STORED DATA -
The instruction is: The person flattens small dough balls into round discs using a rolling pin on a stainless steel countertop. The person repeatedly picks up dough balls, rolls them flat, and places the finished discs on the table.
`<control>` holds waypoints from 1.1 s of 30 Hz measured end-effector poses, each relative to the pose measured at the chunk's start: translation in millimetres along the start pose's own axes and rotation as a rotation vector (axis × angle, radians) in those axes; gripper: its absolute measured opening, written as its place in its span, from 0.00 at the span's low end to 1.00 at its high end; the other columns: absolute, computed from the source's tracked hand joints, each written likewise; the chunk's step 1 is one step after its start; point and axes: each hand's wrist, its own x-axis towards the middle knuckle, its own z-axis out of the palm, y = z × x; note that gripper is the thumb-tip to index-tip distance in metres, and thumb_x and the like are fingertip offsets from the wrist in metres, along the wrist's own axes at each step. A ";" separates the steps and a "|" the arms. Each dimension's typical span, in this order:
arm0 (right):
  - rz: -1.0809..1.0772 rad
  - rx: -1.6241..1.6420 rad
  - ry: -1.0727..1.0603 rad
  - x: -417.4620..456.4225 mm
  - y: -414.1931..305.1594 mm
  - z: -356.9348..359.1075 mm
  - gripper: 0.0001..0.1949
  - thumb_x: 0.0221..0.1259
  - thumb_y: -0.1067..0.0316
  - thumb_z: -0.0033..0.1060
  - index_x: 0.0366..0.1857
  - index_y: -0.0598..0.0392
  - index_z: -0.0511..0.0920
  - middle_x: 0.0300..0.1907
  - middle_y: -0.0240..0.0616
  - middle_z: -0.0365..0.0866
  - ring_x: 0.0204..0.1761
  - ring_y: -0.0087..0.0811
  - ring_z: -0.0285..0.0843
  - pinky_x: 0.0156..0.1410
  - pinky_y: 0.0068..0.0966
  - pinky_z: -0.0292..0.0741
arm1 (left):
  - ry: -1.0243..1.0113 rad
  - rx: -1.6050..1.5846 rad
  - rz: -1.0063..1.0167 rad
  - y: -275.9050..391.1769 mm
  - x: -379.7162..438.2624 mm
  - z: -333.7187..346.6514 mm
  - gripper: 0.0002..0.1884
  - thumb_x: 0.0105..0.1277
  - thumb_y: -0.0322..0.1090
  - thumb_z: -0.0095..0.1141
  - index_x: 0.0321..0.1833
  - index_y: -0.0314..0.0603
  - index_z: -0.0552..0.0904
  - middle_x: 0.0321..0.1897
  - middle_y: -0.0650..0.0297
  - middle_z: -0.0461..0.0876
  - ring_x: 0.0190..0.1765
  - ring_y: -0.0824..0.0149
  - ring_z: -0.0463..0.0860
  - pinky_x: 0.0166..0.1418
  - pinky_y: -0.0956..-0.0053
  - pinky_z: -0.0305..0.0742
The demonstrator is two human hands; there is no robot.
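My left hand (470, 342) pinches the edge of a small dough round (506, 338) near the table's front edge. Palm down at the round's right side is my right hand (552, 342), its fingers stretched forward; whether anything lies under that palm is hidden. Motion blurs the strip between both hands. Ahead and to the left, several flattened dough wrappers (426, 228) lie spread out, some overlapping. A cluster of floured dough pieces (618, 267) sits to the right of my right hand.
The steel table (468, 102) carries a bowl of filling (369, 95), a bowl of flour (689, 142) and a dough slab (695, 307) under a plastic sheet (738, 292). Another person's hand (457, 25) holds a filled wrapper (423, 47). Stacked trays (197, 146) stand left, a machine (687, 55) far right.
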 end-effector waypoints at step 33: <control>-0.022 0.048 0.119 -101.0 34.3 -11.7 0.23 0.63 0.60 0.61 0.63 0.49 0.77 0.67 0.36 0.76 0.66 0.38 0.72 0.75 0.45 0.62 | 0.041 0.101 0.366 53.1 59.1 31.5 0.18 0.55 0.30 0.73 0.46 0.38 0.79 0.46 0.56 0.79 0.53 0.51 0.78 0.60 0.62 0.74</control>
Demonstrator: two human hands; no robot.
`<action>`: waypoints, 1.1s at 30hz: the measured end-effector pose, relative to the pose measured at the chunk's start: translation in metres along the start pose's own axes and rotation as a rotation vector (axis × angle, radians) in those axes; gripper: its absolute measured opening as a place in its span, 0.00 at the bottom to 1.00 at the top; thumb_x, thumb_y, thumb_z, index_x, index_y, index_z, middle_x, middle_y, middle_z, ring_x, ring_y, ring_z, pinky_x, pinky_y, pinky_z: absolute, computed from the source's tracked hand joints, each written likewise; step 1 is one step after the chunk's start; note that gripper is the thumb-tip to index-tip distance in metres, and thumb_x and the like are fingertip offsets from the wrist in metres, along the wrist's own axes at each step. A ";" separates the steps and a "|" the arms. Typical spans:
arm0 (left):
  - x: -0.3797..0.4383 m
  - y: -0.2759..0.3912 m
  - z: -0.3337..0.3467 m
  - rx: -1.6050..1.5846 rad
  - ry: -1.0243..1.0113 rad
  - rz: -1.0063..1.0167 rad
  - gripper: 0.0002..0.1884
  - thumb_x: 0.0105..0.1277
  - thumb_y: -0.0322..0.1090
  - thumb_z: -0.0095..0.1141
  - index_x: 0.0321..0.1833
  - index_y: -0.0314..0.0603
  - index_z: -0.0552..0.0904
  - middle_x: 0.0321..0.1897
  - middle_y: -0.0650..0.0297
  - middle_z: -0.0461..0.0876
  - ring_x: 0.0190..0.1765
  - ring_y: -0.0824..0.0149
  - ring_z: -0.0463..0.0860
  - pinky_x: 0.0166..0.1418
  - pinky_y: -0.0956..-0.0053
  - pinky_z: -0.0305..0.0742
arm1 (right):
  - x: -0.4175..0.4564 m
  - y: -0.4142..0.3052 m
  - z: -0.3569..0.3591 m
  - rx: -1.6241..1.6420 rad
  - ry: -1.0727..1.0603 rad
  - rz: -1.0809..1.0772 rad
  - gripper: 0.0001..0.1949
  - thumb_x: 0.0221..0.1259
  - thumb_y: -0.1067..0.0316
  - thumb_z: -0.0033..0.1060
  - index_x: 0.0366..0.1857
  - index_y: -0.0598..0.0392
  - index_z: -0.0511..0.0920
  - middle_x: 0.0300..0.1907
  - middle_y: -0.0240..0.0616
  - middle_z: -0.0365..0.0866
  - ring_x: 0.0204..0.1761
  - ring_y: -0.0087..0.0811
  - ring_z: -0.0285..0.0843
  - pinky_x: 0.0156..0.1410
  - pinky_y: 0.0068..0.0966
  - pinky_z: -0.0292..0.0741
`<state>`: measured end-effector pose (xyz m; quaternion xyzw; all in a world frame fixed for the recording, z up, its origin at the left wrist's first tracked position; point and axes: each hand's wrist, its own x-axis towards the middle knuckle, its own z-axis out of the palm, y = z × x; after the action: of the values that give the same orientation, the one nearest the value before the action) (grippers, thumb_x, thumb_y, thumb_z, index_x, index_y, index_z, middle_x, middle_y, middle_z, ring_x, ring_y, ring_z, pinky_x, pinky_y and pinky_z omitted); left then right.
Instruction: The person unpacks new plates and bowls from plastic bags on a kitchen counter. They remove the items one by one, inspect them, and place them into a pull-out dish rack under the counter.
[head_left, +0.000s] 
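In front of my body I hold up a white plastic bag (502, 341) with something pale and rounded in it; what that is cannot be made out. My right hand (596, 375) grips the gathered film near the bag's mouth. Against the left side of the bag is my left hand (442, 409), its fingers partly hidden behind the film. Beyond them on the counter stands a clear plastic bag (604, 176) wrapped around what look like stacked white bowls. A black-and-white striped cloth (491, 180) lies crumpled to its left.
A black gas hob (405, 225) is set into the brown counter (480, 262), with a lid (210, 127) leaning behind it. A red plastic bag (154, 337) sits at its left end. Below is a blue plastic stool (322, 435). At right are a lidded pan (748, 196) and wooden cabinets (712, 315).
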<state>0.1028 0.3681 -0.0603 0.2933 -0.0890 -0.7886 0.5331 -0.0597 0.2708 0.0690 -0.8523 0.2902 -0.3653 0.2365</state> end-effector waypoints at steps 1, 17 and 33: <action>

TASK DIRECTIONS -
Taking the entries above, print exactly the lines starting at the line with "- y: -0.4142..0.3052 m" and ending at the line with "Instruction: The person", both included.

SOLUTION -
  - y: -0.4142..0.3052 m
  - z: -0.3569..0.3591 m
  - rx: -1.6241..1.6420 rad
  - ry: -1.0727..1.0603 rad
  - rz: -1.0809..1.0772 rad
  - gripper: 0.0001..0.1949
  - thumb_x: 0.0221..0.1259
  - thumb_y: -0.1067..0.0316
  - thumb_z: -0.0033..0.1060
  - index_x: 0.0366..0.1857
  - index_y: -0.0598..0.0392
  - index_z: -0.0511..0.0920
  - middle_x: 0.0300..0.1907
  - middle_y: -0.0240..0.0616
  - middle_z: -0.0365..0.0866
  - ring_x: 0.0204..0.1761
  - ring_y: -0.0087..0.0811
  - ring_z: -0.0285..0.0843
  - pinky_x: 0.0156..0.1410
  - pinky_y: 0.0068..0.0966
  - pinky_z: -0.0292..0.0741
`<state>`: measured end-effector pose (xyz m; quaternion xyzw; all in a world frame fixed for the recording, z up, its origin at the left wrist's first tracked position; point and axes: each hand's wrist, its own x-axis towards the middle knuckle, its own z-axis out of the palm, y = z × x; after the action: of the values that give the same orientation, the one nearest the value before the action) (grippers, thumb_x, thumb_y, thumb_z, index_x, index_y, index_z, middle_x, middle_y, middle_z, ring_x, ring_y, ring_z, pinky_x, pinky_y and pinky_z omitted); left then right.
Instruction: The person unpacks new plates and bowls from plastic bags on a kitchen counter. They remove the items one by one, inspect them, and place them into a pull-out dish rack under the counter.

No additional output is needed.